### What is expected
Scan the records below for the line containing "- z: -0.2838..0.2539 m" and the line containing "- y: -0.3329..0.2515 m". Copy both, plus every line between, exactly.
Data supplied section start
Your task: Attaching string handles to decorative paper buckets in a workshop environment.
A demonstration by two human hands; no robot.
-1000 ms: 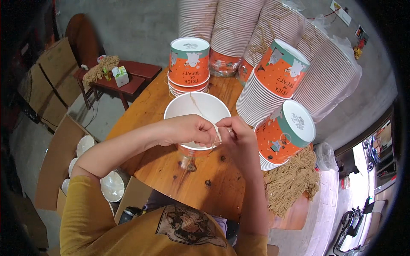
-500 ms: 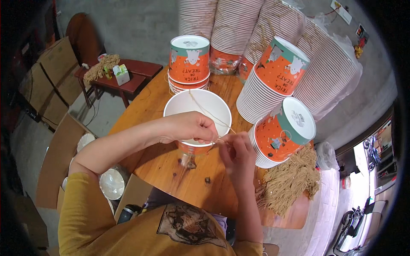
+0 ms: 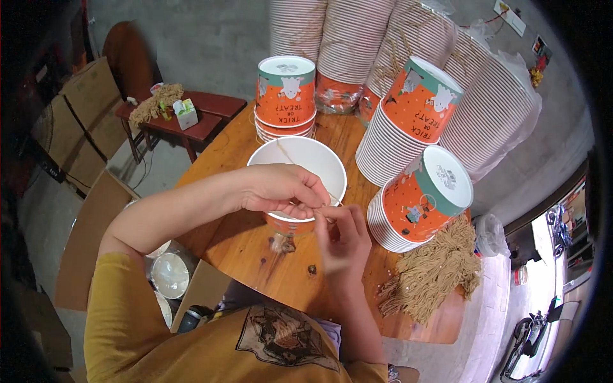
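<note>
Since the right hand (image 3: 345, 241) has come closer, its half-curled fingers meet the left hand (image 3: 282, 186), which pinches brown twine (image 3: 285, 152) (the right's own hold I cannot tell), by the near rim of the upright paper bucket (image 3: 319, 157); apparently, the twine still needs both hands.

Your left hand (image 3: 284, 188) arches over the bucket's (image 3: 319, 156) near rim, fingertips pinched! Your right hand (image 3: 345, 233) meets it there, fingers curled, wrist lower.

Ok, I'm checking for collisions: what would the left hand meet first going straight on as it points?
The left hand would probably meet the right hand first, at its fingers; whether they touch now is unclear.
</note>
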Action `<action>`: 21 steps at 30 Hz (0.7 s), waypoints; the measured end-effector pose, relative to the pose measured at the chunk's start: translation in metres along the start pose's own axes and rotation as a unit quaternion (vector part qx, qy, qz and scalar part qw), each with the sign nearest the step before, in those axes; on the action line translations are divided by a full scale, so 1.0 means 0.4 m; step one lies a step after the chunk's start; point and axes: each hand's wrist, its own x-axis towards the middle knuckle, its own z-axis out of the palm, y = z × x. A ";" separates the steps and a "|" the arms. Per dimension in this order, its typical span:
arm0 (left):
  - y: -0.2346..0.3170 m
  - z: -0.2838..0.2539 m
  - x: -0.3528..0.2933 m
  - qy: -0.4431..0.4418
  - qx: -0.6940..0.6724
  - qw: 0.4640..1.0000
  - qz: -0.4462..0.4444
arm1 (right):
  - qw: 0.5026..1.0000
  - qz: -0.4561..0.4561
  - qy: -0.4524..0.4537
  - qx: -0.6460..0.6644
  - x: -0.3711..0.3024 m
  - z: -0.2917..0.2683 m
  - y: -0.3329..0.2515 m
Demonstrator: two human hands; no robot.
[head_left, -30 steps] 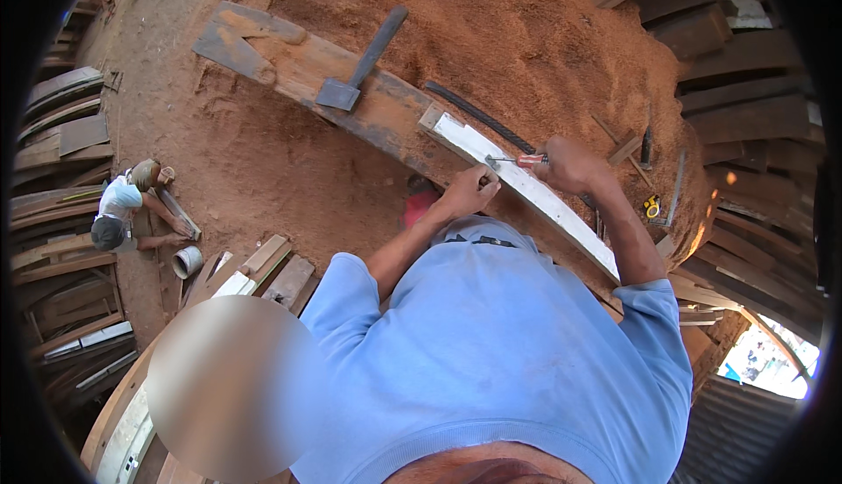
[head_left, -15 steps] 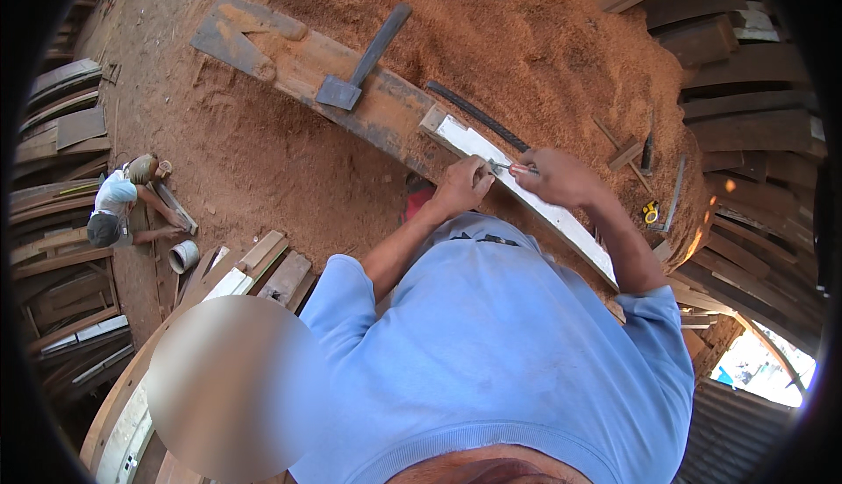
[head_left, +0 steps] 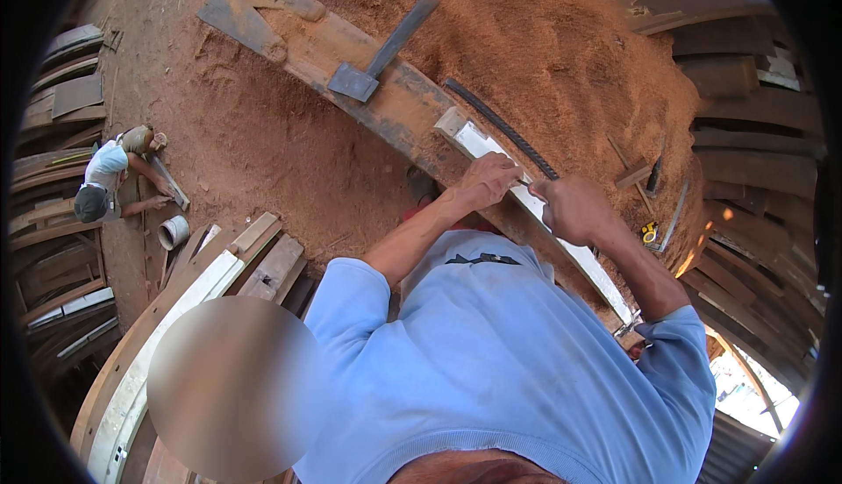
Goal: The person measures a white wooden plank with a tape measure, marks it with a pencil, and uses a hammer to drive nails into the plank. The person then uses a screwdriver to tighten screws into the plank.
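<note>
A long white-painted wooden strip (head_left: 591,268) lies slantwise along a thick dark plank (head_left: 346,41). My right hand (head_left: 574,208) is closed over the strip round a thin metal-shafted tool (head_left: 523,182); its handle is hidden in my fist. My left hand (head_left: 485,181) rests by the strip's edge with its fingers pinched at the tool's far end. Anything small between those fingertips is hidden. Beyond my hands a black ribbed rod (head_left: 502,128) lies beside the strip. A mallet (head_left: 354,82) with a dark square head rests on the plank to the left.
Reddish sawdust (head_left: 544,46) is heaped behind the plank. To the right lie a yellow tape measure (head_left: 649,233), a metal square (head_left: 674,216) and a wooden marking gauge (head_left: 633,174). Boards (head_left: 167,309) are stacked at left. A person (head_left: 114,173) crouches far left beside a white bucket (head_left: 174,232).
My hands have drawn closer together over the strip, covering more of the tool. The whole view has shifted slightly, and the strip's near right end with a metal piece now shows.
</note>
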 end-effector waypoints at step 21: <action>-0.005 -0.018 0.003 -0.015 0.014 0.999 0.046 | 0.995 0.032 -0.048 -0.078 -0.027 -0.038 -0.040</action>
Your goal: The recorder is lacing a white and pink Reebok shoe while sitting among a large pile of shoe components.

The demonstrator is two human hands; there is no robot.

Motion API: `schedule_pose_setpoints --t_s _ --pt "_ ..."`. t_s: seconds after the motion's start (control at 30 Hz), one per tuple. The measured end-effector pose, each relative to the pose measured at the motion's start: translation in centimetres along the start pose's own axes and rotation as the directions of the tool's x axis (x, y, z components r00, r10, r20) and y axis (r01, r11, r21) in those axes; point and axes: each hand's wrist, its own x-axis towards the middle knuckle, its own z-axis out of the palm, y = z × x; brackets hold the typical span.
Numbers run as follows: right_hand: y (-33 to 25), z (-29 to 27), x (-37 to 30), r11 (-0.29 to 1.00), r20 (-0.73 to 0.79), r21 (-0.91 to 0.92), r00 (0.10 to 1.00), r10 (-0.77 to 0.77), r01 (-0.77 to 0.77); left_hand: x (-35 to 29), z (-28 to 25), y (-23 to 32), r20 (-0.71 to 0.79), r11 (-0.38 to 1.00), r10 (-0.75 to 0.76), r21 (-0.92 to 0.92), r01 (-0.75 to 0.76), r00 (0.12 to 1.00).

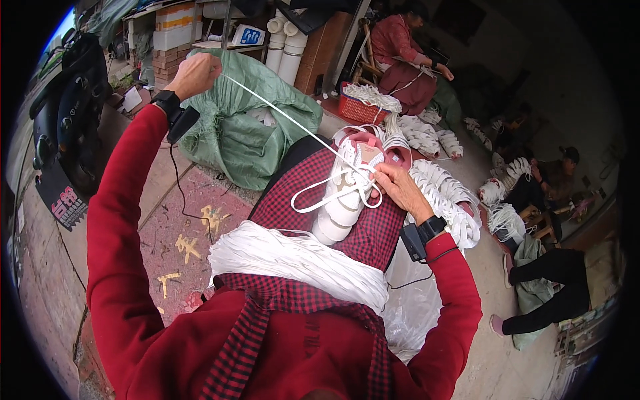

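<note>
My left hand [195, 75] is raised, fingers pinching a taut white shoelace [280, 115]. My right hand [399, 187] pinches that lace at the white sneaker [347, 190] on my lap.

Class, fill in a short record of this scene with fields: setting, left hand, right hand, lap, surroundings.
setting: person seated, shoe on lap, seen from above
left hand: left hand raised, pulling a white lace taut
right hand: right hand steadies the white and pink shoe at its eyelets
lap: bundle of white laces across a red checked apron
surroundings: green sack, red basket, pile of laced shoes, other seated people at work
</note>
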Motion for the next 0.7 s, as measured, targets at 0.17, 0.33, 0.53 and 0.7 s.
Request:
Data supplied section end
### Solution to this problem
  - z: -0.2838..0.2539 m
  - x: -0.3528..0.2933 m
  - qy: -0.4431..0.4418
  - qx: -0.6940..0.6724
  - qw: 0.4640..1.0000
  - qz: -0.4462..0.4444
arm1 (right):
  - qw: 0.5026..1.0000
  - qz: -0.4561..0.4561
  - qy: -0.4524..0.4537
  - qx: -0.6460..0.6644
  - x: -0.3711..0.3024 m
  - z: -0.2917..0.2683 m
  - y: -0.3329..0.2515 m

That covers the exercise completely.